PSI - Issue 81

Igor Protokovilov et al. / Procedia Structural Integrity 81 (2026) 156–161

160

Fig. 5. Effect of layer height on grain size

The experiments made it possible to develop a set of recommendations for the layer-by-layer formation modes of ESR ingots with a diameter of up to 220 mm (Fig. 6). The height of individual portions of the deposited metal should preferably be within the range of (0.1 –0.5) × d in . This ensures refinement of the metal structure while maintaining good quality of the ingot’s side surface without rough interlayer grooves . It is essential that during the layer-by-layer formation process, a layer of molten metal remains on the ingot top surface at all times. Based on this, the duration of pauses should be selected so that during this time 75 – 95% of the volume of the metal pool solidifies. If a smaller volume of the pool solidifies, the efficiency of structural refinement decreases, and transcrystallization persists in the central region of the ingot. If a larger volume solidifies, defects may form along the interlayer boundaries (Fig. 6). It is important that during electrode melting pauses, an electric current continues to flow through the metal pool, providing heating of the slag – metal interface. This prevents the formation of a crust of solidified metal on the pool surface. The heating power should be chosen according to the alloy composition, flux grade, and ingot dimensions. The increase in power when switching from melting pauses to melting periods should be carried out smoothly. It should be noted that the choice of specific layer-by-layer formation parameters depends on the alloy grade being melted and the ingot dimensions. The use of optimized regimes will yield positive effects in the form of homogenization and refinement of the ingot's cast structure.

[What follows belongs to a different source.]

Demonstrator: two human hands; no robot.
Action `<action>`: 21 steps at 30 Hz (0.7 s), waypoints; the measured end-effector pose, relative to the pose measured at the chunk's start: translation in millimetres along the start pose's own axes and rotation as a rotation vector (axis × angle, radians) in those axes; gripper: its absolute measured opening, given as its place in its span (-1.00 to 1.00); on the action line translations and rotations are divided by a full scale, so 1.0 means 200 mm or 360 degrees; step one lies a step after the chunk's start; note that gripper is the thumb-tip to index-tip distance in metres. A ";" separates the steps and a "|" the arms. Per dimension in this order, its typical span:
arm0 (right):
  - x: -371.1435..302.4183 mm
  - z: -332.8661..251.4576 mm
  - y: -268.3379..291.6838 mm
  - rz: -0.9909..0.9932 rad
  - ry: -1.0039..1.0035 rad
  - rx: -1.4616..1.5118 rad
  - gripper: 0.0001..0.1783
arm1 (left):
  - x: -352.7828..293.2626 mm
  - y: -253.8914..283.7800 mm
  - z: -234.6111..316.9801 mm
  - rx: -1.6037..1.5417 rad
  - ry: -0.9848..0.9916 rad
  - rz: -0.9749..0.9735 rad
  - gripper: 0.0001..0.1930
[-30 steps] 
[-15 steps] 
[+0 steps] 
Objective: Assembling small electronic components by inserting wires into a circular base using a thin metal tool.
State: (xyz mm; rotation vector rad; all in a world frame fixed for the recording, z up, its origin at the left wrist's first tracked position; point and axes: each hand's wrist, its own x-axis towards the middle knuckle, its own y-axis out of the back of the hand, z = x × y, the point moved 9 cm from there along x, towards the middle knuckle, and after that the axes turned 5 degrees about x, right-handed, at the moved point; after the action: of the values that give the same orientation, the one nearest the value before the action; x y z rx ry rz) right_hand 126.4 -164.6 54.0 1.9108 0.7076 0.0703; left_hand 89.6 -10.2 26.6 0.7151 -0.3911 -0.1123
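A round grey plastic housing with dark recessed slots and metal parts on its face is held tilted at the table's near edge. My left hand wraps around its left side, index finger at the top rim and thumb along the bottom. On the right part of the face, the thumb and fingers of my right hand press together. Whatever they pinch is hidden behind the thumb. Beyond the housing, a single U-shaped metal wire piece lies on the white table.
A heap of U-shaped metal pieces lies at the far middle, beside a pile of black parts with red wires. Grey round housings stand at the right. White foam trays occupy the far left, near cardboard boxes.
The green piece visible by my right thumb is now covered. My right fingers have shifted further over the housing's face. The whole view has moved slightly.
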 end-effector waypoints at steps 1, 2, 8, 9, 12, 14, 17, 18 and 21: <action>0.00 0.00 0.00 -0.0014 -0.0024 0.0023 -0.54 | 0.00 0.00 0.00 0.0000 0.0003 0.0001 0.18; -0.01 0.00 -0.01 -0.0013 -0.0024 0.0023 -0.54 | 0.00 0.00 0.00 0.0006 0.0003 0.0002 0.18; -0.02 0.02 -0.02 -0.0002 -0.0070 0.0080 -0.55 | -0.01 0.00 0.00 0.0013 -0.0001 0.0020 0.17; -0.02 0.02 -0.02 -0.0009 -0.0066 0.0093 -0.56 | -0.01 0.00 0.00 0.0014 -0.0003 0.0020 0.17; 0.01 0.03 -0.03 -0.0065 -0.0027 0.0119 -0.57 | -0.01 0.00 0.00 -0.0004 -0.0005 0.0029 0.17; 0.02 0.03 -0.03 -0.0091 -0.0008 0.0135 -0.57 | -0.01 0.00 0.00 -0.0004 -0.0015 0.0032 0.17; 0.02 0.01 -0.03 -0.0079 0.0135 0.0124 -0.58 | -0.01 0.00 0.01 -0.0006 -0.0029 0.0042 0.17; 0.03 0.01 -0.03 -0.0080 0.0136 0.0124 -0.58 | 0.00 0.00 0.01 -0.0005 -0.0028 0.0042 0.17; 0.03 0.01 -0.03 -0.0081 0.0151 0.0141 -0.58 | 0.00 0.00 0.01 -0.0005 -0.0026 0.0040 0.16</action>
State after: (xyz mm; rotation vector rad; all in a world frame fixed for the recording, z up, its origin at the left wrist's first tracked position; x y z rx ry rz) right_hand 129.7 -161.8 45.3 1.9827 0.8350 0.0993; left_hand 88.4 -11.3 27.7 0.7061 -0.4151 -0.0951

Fig. 6. Cast structure evolution depending on the parameters of pulsed mode ESR

4. Conclusion The conducted experiments demonstrated the feasibility of conducting the ESR process in a pulsed mode, which ensures layer-by-layer growth of the ingot. This is achieved through periodic variation of process power, leading to cyclic melting of the consumable electrode and solidification of the ingot along its height. It was established that pulsed-mode ESR enables control of the metal structure and allows production of ingots with a finer structural dispersion compared to conventional ESR. This makes it possible to avoid the formation of different structural zones across the ingot cross-section and the development of large columnar crystals with a zone of opposing crystallization at the ingot axis. The study defined the basic principles for controlling the cast structure during pulsed-mode ESR and provided recommendations for layer-by-layer formation of ingots up to 220 mm in diameter with enhanced structural homogeneity. This process can be effective for ESR of complex alloy systems such as precision alloys, nickel-based superalloys, titanium alloys, and others.